● **What to produce**: In the material below, the lines from the one containing "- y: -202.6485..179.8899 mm" through the one containing "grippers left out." are to be given again exactly, ends included, and no others.

● **Material provided**:
________________________________________
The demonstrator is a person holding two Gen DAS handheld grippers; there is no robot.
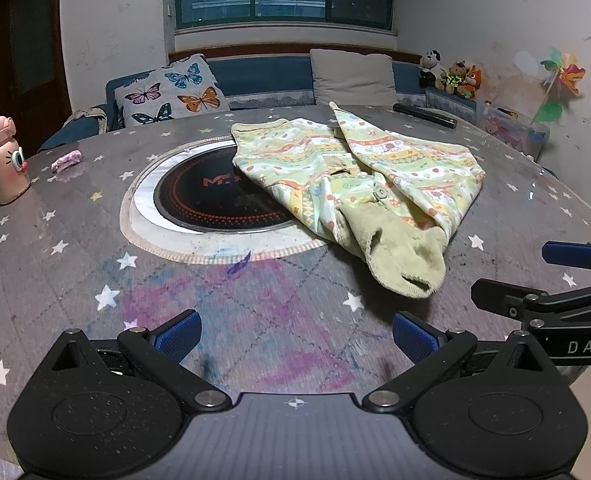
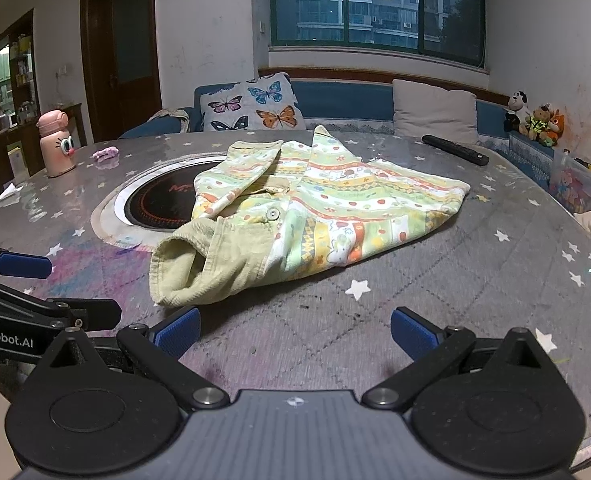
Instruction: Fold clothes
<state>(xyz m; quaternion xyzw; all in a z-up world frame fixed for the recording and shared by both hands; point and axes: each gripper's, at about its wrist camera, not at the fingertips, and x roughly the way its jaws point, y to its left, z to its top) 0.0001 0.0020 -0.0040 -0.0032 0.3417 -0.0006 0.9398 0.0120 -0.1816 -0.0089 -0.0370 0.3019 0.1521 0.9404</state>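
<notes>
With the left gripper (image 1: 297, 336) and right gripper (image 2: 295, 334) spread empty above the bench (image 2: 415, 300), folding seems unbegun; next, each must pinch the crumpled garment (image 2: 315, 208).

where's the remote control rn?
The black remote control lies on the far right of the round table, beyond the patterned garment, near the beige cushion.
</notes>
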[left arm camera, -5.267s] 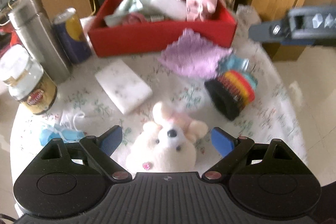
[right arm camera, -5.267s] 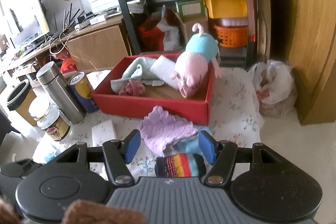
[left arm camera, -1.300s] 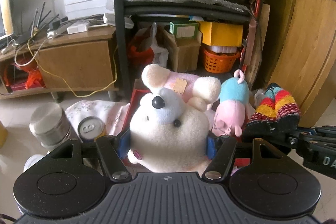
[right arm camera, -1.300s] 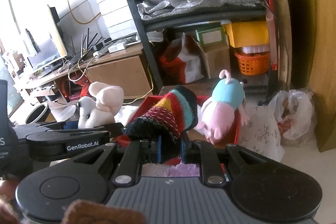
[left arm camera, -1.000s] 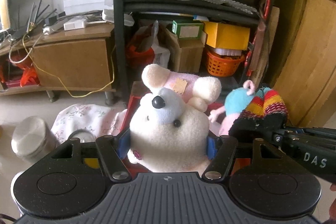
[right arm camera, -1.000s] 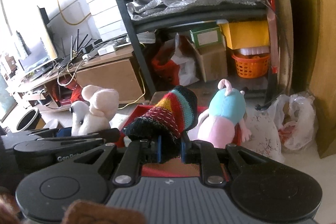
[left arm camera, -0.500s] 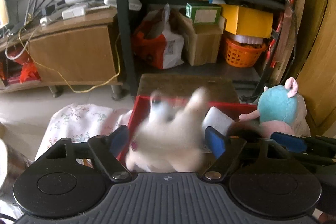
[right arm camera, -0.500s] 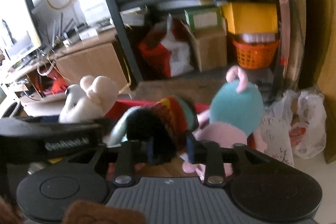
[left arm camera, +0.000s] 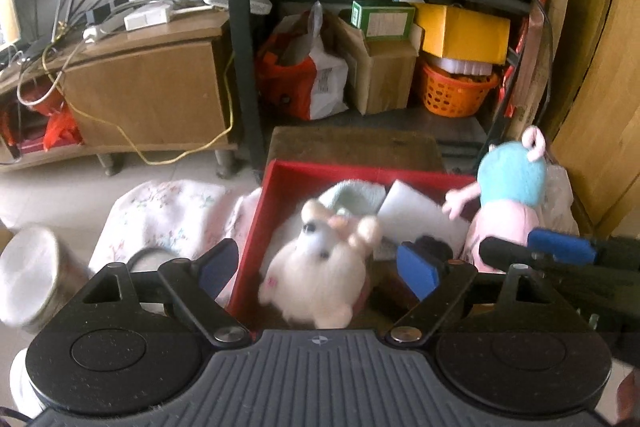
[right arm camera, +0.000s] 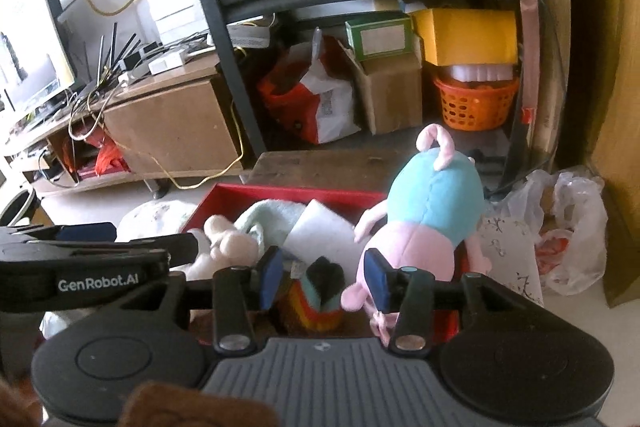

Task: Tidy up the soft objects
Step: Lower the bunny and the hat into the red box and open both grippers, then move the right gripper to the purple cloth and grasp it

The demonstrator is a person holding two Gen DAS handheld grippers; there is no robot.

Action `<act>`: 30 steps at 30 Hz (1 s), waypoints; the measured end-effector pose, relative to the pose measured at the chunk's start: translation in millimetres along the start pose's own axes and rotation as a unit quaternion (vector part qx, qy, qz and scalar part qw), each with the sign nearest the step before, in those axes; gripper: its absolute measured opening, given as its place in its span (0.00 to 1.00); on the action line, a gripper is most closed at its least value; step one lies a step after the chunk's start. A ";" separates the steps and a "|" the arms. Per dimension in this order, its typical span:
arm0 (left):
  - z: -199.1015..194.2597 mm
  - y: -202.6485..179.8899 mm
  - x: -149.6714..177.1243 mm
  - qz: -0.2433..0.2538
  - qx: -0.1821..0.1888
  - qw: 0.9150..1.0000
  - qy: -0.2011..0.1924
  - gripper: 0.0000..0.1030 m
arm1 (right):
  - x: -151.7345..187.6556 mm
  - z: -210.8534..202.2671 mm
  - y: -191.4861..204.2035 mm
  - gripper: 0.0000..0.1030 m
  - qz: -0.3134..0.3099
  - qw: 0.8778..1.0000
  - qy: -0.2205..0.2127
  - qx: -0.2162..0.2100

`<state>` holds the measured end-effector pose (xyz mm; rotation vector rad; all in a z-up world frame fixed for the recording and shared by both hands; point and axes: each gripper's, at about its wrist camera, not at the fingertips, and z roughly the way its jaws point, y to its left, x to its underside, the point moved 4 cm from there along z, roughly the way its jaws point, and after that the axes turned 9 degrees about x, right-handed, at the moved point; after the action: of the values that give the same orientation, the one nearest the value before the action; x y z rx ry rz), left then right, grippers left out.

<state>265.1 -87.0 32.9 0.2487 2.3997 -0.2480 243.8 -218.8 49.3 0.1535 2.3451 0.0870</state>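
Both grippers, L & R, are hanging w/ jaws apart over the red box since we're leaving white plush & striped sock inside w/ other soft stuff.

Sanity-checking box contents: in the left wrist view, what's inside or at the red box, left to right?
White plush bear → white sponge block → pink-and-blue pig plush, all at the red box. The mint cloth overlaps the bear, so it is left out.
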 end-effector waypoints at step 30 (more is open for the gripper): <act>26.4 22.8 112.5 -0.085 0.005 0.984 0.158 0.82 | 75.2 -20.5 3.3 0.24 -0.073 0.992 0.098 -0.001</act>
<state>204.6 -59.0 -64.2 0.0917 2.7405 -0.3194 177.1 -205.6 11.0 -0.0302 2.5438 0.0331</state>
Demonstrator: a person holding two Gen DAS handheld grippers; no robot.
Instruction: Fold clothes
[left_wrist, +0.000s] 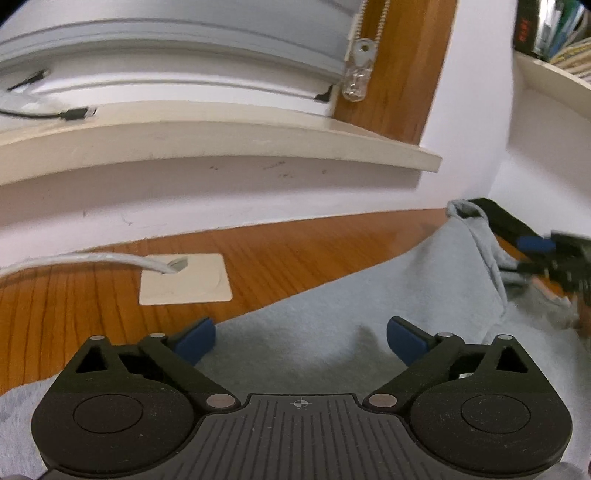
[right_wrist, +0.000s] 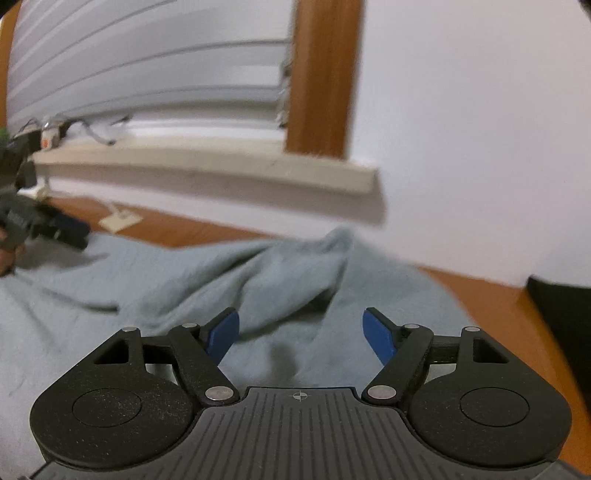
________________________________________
● **Exercise answer**:
  - y: -202.6485..179.8899 mm
  - x: -149.6714..177.1243 mm
  - qz: -0.2433..0.2538
  - qx: -0.1821..0.1888
  - qw: 0.9150..1.0000
  - qy: -0.2011..0.1924
  - gripper: 0.0000..0.1030 m
arm1 (right):
  - x: -151.7345..187.6556 mm
  - z: -210.8534..202.2671 mm
  - y: -191.4861..204.2035 mm
  - gripper: 0.0000..0.1030 m
  - qz: -0.3134..0.3099
  - qw: 0.8778..1.0000
  - qy: -0.2205..0.2127
  - qx: -0.2162..0.2100

`<state>` holds the measured end-effector pose (xyz mm; rotation vector rad; all in a z-up world frame fixed for the recording and shared by both hands; point and axes: each gripper's, at about its wrist camera, not at the fingertips, and z roughly the way its jaws point, y to its left, x to its underside, the point moved 4 cm from there along z, roughly the way its jaws point, and after that the axes turned 9 degrees about x, right-handed, at the moved point; after the action: of the values that give the same orientation, the one nearest the value before the action; x y z rx ry rz), left then right, grippers left out.

The exercise is done, and nothing more is needed.